----- Available records

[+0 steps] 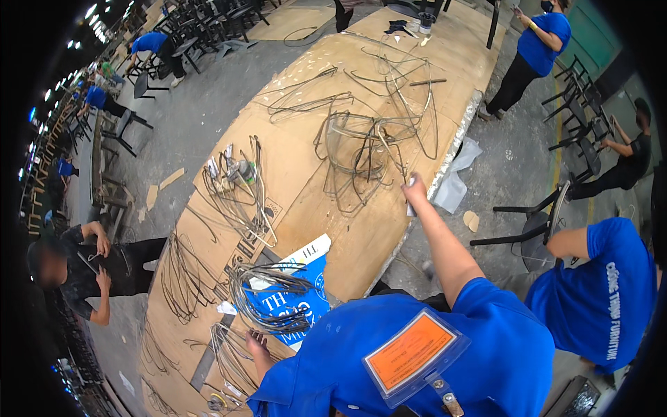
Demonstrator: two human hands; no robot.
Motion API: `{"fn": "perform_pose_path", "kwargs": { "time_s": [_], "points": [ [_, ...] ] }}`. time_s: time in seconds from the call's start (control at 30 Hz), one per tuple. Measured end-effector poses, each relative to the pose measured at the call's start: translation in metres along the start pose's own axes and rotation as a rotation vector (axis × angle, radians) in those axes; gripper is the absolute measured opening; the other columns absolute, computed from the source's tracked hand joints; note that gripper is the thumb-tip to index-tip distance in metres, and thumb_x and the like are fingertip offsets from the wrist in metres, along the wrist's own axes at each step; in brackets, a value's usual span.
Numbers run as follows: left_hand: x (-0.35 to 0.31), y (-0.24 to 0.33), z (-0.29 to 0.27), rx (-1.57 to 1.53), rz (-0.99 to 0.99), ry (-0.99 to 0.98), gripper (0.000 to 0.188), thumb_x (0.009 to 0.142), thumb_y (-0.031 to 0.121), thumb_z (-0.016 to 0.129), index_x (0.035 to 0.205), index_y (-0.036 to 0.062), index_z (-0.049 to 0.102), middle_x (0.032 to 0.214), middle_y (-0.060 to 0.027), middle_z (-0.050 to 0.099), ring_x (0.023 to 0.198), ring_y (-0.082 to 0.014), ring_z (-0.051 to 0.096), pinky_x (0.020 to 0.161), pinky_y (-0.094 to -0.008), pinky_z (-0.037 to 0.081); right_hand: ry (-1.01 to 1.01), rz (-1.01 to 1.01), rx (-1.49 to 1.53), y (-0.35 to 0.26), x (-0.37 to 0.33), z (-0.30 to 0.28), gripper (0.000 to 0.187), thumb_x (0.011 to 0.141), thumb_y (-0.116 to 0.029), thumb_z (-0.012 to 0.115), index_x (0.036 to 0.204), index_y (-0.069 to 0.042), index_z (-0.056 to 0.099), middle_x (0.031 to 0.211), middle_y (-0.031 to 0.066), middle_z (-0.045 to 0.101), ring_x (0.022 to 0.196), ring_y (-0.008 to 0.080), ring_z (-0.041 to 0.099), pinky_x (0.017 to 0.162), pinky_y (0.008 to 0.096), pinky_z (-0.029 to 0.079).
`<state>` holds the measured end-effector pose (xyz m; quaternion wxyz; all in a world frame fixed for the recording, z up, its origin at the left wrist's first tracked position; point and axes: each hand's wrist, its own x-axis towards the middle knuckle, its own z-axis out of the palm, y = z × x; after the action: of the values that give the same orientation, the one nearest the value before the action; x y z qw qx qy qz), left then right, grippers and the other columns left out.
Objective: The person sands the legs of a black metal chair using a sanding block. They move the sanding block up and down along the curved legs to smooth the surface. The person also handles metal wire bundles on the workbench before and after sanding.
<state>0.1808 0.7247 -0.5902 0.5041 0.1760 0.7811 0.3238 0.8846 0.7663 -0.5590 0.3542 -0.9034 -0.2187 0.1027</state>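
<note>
Workbench [326,229] topped with brown board runs from near left to far right. On it, a tangle of bent metal frames [361,149] lies far of my right hand [414,186], closed on a small pale object. Near left, my left hand [256,342] hovers open-fingered beside wire loops [267,295].

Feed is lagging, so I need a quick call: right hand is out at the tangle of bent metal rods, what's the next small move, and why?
Probably close the right hand on the nearest rod of the tangled rod pile and draw it toward you. The hand sits at the pile's edge, while the left hand is open by the wire bundle.
</note>
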Motion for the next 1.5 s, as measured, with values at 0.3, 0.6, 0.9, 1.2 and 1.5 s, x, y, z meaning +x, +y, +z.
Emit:
{"fn": "perform_pose_path", "kwargs": {
  "time_s": [0.3,0.6,0.9,1.2,1.5],
  "points": [
    [-0.018,0.050,-0.019,0.131,0.077,0.060,0.059,0.092,0.051,0.038,0.131,0.0076,0.042,0.128,-0.0140,0.047,0.118,-0.0301,0.046,0.094,-0.0474,0.037,-0.368,-0.063,0.278,0.013,0.018,-0.017,0.008,0.085,-0.006,0.056,0.092,-0.004,0.059,0.071,0.0058,0.063,0.065,0.0135,0.061,0.058,0.0276,0.048],
    [-0.026,0.074,-0.018,0.142,0.231,0.029,0.072,0.088,0.060,0.041,0.133,0.0047,0.037,0.133,-0.0173,0.043,0.121,-0.0318,0.044,0.095,-0.0471,0.036,-0.706,-0.038,0.265,-0.033,-0.039,-0.024,0.015,0.078,-0.006,0.059,0.093,-0.007,0.059,0.075,0.0076,0.064,0.065,0.0177,0.061,0.060,0.0315,0.048],
    [-0.037,0.067,-0.020,0.237,0.239,0.157,0.056,0.090,0.048,0.046,0.128,0.0057,0.045,0.122,-0.0138,0.052,0.105,-0.0269,0.053,0.081,-0.0395,0.044,-0.975,-0.562,-0.083,-0.025,-0.062,-0.017,0.054,0.072,-0.032,0.071,0.114,-0.002,0.056,0.090,0.0165,0.065,0.084,0.0312,0.062,0.074,0.0397,0.049],
    [-0.042,0.058,-0.057,0.269,0.359,0.285,0.045,0.093,0.039,0.047,0.113,-0.0003,0.054,0.093,-0.0100,0.062,0.076,-0.0169,0.054,0.066,-0.0275,0.044,-0.071,-0.382,-0.138,-0.002,0.121,-0.070,0.050,0.071,-0.017,0.069,0.118,-0.011,0.053,0.109,0.0146,0.061,0.107,0.0354,0.052,0.089,0.0408,0.044],
    [-0.041,0.104,-0.054,0.452,0.778,0.429,0.041,0.093,0.032,0.051,0.107,-0.0063,0.057,0.090,-0.0113,0.061,0.080,-0.0176,0.055,0.072,-0.0294,0.045,-0.481,-0.362,-0.344,-0.019,0.119,-0.024,0.029,0.077,-0.014,0.059,0.105,-0.014,0.063,0.101,0.0107,0.065,0.095,0.0332,0.059,0.081,0.0436,0.047]
  ]
}}
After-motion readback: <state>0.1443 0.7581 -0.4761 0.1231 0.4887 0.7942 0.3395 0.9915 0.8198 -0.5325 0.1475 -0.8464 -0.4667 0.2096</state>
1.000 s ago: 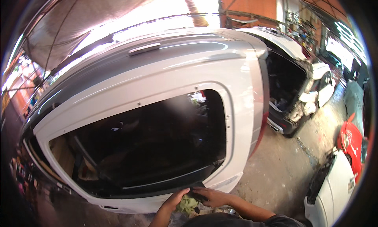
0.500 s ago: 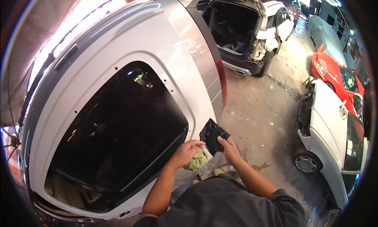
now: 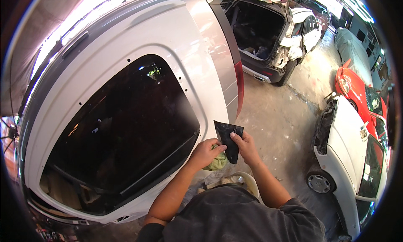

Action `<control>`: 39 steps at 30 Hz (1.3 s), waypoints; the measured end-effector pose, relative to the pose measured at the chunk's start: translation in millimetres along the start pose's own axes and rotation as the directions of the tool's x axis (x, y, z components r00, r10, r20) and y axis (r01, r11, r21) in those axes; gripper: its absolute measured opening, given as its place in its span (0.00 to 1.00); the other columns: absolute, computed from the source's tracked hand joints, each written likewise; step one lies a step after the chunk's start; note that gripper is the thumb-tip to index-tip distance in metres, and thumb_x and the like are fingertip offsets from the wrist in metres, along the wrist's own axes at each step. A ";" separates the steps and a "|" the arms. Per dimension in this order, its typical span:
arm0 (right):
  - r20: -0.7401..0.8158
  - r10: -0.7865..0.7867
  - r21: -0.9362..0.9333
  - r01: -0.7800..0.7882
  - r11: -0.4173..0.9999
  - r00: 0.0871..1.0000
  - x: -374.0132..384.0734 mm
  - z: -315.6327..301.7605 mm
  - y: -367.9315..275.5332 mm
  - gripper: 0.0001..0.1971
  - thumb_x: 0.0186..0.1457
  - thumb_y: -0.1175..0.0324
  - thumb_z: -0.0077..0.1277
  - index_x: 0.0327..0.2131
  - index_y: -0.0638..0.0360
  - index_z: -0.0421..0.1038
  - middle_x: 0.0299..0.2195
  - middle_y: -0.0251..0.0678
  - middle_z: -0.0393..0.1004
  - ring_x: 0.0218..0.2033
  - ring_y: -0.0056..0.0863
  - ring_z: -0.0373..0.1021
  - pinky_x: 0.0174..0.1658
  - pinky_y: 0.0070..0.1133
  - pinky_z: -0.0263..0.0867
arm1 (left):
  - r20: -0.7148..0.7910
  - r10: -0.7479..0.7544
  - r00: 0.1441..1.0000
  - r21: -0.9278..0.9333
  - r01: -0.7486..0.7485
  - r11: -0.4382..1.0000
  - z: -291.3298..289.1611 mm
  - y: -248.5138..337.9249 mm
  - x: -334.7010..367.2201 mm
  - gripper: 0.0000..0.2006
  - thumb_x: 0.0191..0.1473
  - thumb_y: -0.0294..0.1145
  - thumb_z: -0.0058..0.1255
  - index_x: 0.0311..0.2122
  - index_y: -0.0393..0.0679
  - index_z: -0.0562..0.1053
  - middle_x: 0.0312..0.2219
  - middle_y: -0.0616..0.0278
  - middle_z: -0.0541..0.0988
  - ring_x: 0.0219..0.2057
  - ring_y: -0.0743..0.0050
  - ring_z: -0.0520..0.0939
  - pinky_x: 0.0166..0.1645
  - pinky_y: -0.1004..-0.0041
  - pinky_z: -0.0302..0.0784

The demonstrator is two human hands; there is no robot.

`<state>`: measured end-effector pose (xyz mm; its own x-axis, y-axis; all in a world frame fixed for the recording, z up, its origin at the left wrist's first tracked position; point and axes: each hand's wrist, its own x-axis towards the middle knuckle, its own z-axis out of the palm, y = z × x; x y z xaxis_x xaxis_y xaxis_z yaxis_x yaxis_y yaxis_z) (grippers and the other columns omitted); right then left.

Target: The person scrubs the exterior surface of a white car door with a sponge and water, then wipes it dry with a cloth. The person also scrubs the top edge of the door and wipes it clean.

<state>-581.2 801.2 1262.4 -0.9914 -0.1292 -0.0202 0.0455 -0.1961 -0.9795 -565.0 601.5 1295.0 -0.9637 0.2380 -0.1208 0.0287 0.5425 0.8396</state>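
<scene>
In front of me, my right hand (image 3: 247,146) grips a thin black sheet (image 3: 227,130), possibly sandpaper, with the thumb on its face. The sheet stands slightly bent, its lower end narrowing downward. My left hand (image 3: 206,153) is closed beside the sheet's left edge, thumb and fingertips close together. A crumpled light green cloth (image 3: 216,161) is held under its fingers; whether they also pinch the sheet I cannot tell. Both hands are just off the near right edge of a white car panel (image 3: 197,84) with a large dark glass opening (image 3: 126,128).
Below my hands, a pale bucket (image 3: 250,183) with stone-like lumps beside it is partly hidden by my shirt. A white car (image 3: 294,44) with an open rear stands beyond. At right are a white car (image 3: 346,145), a red car (image 3: 357,84) and a covered car (image 3: 352,48).
The black sheet has turned more upright and bent, and now looks narrower. My left hand has moved right and up, closer to it, with the cloth. The view has shifted, showing the bucket rim.
</scene>
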 end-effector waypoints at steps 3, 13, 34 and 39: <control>0.033 -0.012 -0.069 0.014 0.997 0.999 1.5 -3.9 -2.9 0.12 0.66 0.65 0.54 0.44 0.65 0.77 0.34 0.27 0.79 0.35 0.13 0.71 0.39 0.17 0.70 | -0.066 0.042 0.997 0.158 -0.031 0.987 -6.5 22.4 -5.7 0.24 0.57 0.53 0.61 0.42 0.38 0.78 0.35 0.44 0.83 0.39 0.44 0.84 0.44 0.59 0.76; 0.333 0.173 -0.224 -0.100 0.969 0.927 2.8 -15.3 -28.8 0.29 0.55 0.58 0.68 0.55 0.63 0.70 0.44 0.33 0.76 0.44 0.20 0.71 0.46 0.22 0.69 | 0.259 0.087 0.962 -0.233 -0.026 0.972 7.5 0.8 -4.9 0.17 0.63 0.40 0.57 0.46 0.34 0.78 0.33 0.53 0.84 0.37 0.75 0.81 0.44 0.67 0.76; -0.064 0.224 -0.336 -0.233 0.913 0.972 -32.3 -180.4 93.2 0.08 0.62 0.75 0.51 0.43 0.67 0.73 0.28 0.35 0.78 0.29 0.24 0.76 0.36 0.24 0.73 | -0.029 0.821 0.570 0.995 0.096 -0.031 -340.7 165.2 63.5 0.38 0.44 0.52 0.70 0.61 0.57 0.70 0.59 0.57 0.68 0.63 0.46 0.67 0.65 0.49 0.66; -0.033 0.076 -0.461 -0.083 0.883 0.997 19.1 -160.0 48.3 0.07 0.62 0.73 0.54 0.42 0.66 0.74 0.27 0.35 0.78 0.29 0.23 0.75 0.35 0.24 0.71 | 0.017 0.841 0.541 1.000 0.011 -0.027 -341.7 156.6 104.6 0.32 0.47 0.51 0.67 0.58 0.57 0.74 0.59 0.59 0.70 0.63 0.49 0.68 0.66 0.52 0.66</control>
<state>-617.6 944.8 1182.7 -0.9885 -0.1121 -0.1013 0.0656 0.2857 -0.9561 -752.0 436.1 1594.8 -0.4923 0.5985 0.6320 0.2539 0.7933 -0.5534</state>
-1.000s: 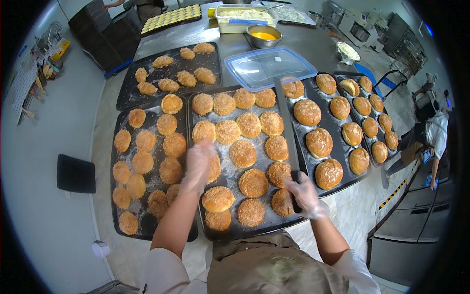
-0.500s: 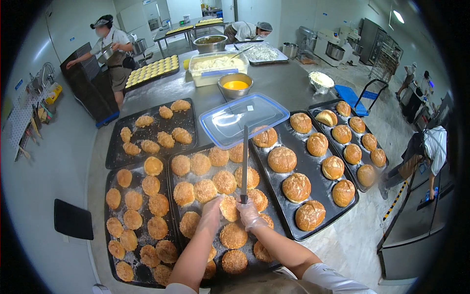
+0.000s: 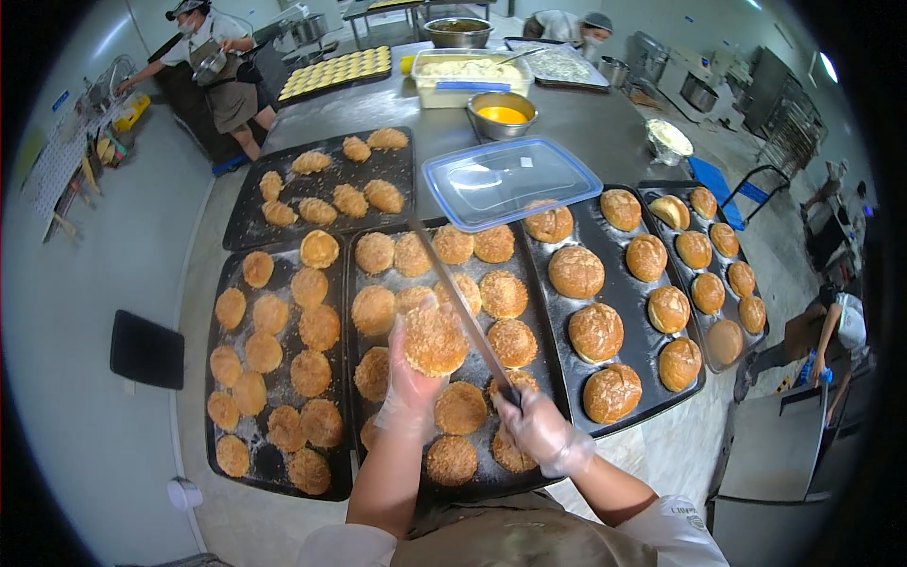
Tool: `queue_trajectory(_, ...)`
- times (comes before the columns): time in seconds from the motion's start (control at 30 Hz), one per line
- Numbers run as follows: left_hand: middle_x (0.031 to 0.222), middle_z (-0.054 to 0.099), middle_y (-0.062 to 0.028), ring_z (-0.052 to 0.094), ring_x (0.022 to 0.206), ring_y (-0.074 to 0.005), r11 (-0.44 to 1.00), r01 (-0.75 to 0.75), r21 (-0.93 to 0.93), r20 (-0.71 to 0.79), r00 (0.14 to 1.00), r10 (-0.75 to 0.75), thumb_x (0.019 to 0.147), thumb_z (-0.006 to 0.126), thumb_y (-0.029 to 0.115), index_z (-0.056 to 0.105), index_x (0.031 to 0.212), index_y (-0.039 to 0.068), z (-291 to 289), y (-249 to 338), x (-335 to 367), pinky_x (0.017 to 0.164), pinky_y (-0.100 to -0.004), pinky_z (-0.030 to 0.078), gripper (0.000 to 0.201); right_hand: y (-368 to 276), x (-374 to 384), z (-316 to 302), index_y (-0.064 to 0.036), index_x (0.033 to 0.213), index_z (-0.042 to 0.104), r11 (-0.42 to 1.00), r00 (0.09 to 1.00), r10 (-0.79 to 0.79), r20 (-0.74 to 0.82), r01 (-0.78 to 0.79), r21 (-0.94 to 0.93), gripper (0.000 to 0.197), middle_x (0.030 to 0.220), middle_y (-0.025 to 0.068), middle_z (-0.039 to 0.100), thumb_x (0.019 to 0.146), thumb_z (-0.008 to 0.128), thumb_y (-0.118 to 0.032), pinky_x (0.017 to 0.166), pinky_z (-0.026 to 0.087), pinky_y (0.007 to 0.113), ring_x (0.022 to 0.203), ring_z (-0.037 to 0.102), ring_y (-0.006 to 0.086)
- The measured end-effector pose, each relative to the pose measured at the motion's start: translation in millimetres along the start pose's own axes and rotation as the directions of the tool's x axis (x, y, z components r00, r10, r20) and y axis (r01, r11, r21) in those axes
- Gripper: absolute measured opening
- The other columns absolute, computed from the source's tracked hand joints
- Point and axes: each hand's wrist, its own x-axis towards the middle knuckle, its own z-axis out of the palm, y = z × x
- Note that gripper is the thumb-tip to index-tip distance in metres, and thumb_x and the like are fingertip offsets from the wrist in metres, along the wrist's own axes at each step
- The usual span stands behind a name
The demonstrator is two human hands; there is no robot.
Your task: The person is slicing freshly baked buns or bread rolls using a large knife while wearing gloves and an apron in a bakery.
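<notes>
In my gloved left hand (image 3: 410,402) sits a round crumb-topped bun (image 3: 436,342), lifted above the baking tray with its topping facing up. My gloved right hand (image 3: 548,433) grips a long bread knife (image 3: 461,304) by its dark handle. The blade slants up and to the left, along the right side of the held bun; whether it touches the bun I cannot tell. Below both hands is a black baking tray (image 3: 430,482) with rows of similar crumb-topped buns (image 3: 460,408).
To the left lies a tray of smaller buns (image 3: 311,373), with croissants (image 3: 350,201) behind it. Glossy round loaves (image 3: 596,333) fill trays to the right. A clear lid (image 3: 510,180) overlaps the far tray edges, before a bowl of yellow liquid (image 3: 503,115) and a cream tub (image 3: 472,85). Co-workers (image 3: 219,76) stand farther off.
My left hand has raised the bun off the tray. The knife, nearly upright before, now tilts to the left, and my right hand has moved right and nearer me. The view has shifted.
</notes>
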Motion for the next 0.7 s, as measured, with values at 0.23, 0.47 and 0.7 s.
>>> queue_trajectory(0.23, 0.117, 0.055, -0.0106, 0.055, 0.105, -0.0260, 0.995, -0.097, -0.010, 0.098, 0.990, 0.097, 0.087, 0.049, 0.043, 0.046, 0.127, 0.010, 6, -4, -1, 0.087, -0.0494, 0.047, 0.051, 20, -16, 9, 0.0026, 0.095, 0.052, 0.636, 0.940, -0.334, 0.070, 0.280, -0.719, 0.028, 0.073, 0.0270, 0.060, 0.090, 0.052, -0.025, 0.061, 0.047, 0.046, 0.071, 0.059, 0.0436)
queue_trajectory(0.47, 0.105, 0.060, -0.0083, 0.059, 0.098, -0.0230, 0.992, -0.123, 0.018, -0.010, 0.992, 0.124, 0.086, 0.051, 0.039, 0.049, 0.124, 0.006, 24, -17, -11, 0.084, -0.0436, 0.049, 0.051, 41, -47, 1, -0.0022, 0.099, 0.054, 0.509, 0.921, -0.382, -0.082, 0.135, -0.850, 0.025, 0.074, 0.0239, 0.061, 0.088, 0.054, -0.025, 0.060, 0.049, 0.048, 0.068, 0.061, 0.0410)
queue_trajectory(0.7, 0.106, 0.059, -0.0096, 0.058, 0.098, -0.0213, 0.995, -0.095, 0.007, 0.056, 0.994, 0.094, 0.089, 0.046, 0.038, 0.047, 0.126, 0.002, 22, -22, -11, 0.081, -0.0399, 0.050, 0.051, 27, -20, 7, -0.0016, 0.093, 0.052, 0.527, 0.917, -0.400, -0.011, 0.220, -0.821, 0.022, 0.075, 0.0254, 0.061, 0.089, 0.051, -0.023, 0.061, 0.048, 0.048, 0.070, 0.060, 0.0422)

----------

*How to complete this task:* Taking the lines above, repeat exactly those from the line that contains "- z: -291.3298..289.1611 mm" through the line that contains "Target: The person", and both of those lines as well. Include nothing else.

*Response box:*
  - z: -291.3298..289.1611 mm
  - y: -248.5138..337.9249 mm
  - x: -334.7010..367.2201 mm
  - gripper: 0.0000..0.2006
  - thumb_x: 0.0191..0.1473
  - thumb_y: -0.0294..0.1145
  - thumb_z: -0.0058..0.1255
  - index_x: 0.0311..0.2122
  - index_y: -0.0393..0.0679
  - index_z: -0.0562..0.1053
  - middle_x: 0.0312..0.2219
  - middle_y: -0.0616..0.0278
  - middle_z: -0.0541..0.0988
  - ring_x: 0.0219..0.2057
  - ring_y: -0.0743..0.0050
  - ring_z: -0.0520..0.0939
  - pinky_x: 0.0166..0.1645
  - pinky_y: -0.1004..-0.0041
  - pinky_z: -0.0302..0.0784

The demonstrator is two human hands; there is no robot.

`<state>`: measured end-effector pose (xyz mm; its own x-axis, y-axis; all in a world frame fixed for the recording, z up, its origin at the left wrist's first tracked position; point and axes: each hand's wrist, its own x-axis towards the middle knuckle, its own z-axis out of the palm, y = z × x; x y z xaxis_x xaxis_y xaxis_z yaxis_x yaxis_y yaxis_z) (grippers and the other columns omitted); right then left.

Target: The person scrubs the exterior surface of a white car door with a sponge and water, then wipes it dry with a cloth. The person also scrubs the top edge of the door and wipes it clean.

An answer has been given, and the exercise is complete.